Trabajar con intención

 En esta publicación quiero poner el foco en el trabajo mental que se realiza a la hora de practicar Pilates. Como ya he mencionado en publicaciones anteriores, el trabajo de Pilates va mucho más allá de los beneficios físicos, la parte psicológica toma también un papel importante.

A mí personalmente, al igual que se realiza en yoga, me gusta comenzar la práctica estableciendo una intencionalidad. Esta intencionalidad puede ser un propósito que pretendo lograr con la práctica, un agradecimiento por algo o alguien o simplemente un punto en el que enfocarme que me sirva como hilo conductor durante toda la sesión. 

Establecer una intención ayuda a desterrar todo lo que rodea nuestra vida y dejarlo fuera de la sesión con el fin de conseguir una mayor concentración y conexión con nosotros mismos. Así mismo, nos hace pararnos a pensar sobre las cosas buenas que tenemos en nuestra vida y desterrar aquellas negativas que nos apagan y nos lastran. Cuántas veces nos hemos sentido abrumados por esa sensación de que nada nos sale bien, donde las cosas negativas que nos suceden son capaces de eclipsar las positivas y no dejarnos ver más allá. 

En nuestra vida tenemos una inmensidad de aspectos positivos que nos rodean, los cuales pueden pasarnos desapercibidos. Ser capaces de conectar con ellos nos hace abrazar lo bueno que tenemos y valorarlo. 

A continuación quiero dejar una serie de ejemplos que pueden usarse como objetivos e intenciones por las que realizar una práctica.

  • Agradecimiento por algo bueno que haya sucedido en el día.
  • Agradecimiento por poder estar en este momento, realizando tu práctica.
  • Agradecimiento por tener en tu vida a alguna persona especial para ti. 
  • Práctica con intención de dejarse fluir y no juzgarse.
  • Práctica con intención de perdonarse a uno mismo.
  • Práctica con intención de auto-abrazarte.
  • Práctica con intención de conectar con el presente.
  • Práctica con intención de descubrir algo nuevo sobre ti. 
  • Focalización mental en un paisaje que sea de nuestro agrado durante toda la práctica.
  • Focalización en una persona que nos inspire paz y sea luz para nosotros.
  • Focalización en una situación que nos reconforte.
 Existen multitud de intencionalidades que podemos utilizar durante nuestras prácticas.
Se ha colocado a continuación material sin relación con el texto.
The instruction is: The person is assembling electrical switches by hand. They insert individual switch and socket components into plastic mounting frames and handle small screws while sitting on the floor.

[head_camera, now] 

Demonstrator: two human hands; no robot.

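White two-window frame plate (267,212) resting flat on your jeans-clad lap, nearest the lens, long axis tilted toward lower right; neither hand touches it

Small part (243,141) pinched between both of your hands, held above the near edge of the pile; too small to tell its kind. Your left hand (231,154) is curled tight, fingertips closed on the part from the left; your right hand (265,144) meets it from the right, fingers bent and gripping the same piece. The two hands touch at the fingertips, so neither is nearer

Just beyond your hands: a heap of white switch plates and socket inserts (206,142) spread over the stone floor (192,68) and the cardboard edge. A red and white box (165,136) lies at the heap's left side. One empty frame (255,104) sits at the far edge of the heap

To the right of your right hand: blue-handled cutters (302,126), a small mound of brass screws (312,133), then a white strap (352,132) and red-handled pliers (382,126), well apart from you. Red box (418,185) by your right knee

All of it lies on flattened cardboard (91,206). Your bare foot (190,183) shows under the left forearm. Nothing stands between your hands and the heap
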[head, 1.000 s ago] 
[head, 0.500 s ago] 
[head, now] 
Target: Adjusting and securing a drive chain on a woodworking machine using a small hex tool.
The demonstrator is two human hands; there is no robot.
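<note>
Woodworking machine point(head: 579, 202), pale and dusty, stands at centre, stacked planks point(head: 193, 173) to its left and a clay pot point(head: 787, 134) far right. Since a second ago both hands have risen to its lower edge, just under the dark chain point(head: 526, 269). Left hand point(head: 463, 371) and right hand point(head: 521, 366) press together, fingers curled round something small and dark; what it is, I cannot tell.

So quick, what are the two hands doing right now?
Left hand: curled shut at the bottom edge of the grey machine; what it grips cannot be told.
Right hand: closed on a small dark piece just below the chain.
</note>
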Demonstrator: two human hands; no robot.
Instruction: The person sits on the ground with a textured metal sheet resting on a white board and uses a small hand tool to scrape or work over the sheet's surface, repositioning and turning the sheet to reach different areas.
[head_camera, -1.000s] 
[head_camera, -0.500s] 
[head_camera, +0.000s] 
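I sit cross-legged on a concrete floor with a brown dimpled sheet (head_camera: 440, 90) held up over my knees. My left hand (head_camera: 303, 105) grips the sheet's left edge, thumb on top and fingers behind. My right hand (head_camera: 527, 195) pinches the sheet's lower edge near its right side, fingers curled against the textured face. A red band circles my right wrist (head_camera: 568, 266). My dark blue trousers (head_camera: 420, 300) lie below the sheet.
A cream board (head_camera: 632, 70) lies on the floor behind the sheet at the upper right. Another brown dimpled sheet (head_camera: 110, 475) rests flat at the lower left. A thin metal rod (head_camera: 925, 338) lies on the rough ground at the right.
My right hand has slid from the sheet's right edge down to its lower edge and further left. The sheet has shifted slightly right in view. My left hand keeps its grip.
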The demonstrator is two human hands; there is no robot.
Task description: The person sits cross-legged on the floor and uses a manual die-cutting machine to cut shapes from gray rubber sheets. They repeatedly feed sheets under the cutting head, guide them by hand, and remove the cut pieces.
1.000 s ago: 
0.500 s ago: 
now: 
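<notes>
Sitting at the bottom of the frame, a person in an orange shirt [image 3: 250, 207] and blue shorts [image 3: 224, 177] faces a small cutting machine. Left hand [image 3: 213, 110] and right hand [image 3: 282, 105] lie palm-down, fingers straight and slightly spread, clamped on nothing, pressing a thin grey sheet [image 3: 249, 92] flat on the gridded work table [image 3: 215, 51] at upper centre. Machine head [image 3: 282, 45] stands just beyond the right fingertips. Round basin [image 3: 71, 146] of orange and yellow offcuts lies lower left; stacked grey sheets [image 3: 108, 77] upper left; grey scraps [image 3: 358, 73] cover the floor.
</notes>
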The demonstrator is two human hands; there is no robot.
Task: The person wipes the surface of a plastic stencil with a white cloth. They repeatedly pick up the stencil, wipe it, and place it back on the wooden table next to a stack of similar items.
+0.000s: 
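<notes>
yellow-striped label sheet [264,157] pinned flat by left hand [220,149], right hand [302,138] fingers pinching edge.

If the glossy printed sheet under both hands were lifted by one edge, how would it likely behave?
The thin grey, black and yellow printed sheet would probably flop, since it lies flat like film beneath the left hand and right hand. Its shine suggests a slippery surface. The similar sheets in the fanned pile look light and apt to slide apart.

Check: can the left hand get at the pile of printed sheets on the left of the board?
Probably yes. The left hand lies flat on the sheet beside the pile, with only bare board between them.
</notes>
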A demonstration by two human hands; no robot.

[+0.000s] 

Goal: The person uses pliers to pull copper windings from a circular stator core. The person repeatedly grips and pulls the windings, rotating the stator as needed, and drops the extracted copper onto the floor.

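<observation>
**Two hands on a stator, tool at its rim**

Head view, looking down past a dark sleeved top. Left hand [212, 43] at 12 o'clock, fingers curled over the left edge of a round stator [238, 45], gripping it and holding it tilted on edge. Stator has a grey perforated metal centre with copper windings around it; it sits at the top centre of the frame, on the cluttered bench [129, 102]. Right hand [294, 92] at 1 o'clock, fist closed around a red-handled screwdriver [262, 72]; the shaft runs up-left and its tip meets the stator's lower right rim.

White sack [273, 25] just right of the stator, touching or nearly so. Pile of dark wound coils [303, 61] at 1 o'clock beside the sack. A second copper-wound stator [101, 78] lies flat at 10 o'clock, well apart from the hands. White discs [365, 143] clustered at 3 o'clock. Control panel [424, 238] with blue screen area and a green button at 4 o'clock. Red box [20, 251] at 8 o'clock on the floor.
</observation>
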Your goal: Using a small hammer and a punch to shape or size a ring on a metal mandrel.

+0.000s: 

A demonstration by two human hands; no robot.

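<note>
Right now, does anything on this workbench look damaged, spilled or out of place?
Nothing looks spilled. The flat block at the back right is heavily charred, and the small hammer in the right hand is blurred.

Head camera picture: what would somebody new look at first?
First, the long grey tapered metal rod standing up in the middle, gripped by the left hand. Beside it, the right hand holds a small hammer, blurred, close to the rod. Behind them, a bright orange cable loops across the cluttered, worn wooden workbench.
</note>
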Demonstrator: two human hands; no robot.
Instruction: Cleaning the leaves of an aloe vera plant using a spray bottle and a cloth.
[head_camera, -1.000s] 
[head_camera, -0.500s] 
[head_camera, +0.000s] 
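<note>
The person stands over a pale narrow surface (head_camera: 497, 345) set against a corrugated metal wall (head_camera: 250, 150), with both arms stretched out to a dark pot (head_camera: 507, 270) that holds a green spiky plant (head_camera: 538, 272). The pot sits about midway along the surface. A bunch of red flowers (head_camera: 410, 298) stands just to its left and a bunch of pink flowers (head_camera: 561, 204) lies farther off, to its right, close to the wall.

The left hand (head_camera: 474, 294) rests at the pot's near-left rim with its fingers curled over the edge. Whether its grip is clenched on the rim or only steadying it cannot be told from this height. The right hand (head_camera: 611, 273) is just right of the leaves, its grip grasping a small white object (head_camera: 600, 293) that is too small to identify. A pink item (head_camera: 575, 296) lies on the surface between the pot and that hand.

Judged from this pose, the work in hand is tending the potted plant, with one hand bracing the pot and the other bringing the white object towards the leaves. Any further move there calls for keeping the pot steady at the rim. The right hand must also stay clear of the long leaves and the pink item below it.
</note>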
Puedes escoger uno en concreto que te llene y enfocarte siempre en el mismo o en cada momento, escoger aquello que te inspire en el momento de comenzar tu práctica y empezar a conectar contigo mismo. 

En las prácticas guiadas es mucha más sencillo puesto que el profesor que te va guiando establece ya este punto de partida en el que focalizarse. No obstante, si estás practicando solo y no te inspira nada en lo que enfocarte puedes simplemente utilizar la toma de conciencia en tu respiración como hilo conductor de tu práctica.

Enfocarte en la respiración te ayudara a tomar conciencia de ella a la vez que te permitirá disponer de ese recurso al que volver cuando sientas que tu cabeza intenta dispersarse. Es normal que a lo largo de la práctica puedas encontrarte en momentos en los que tu cabeza ha desconectado y esta divagando en pensamientos fuera de lo que esta sucediendo en este mismo instante. No pasa nada, deja ir esos pensamientos y vuelve a llevar tu atención al aquí y ahora. 


EL PILATES ES EL CAMINO QUE NOS GUÍA PARA CONECTAR CON NOSOTROS MISMOS.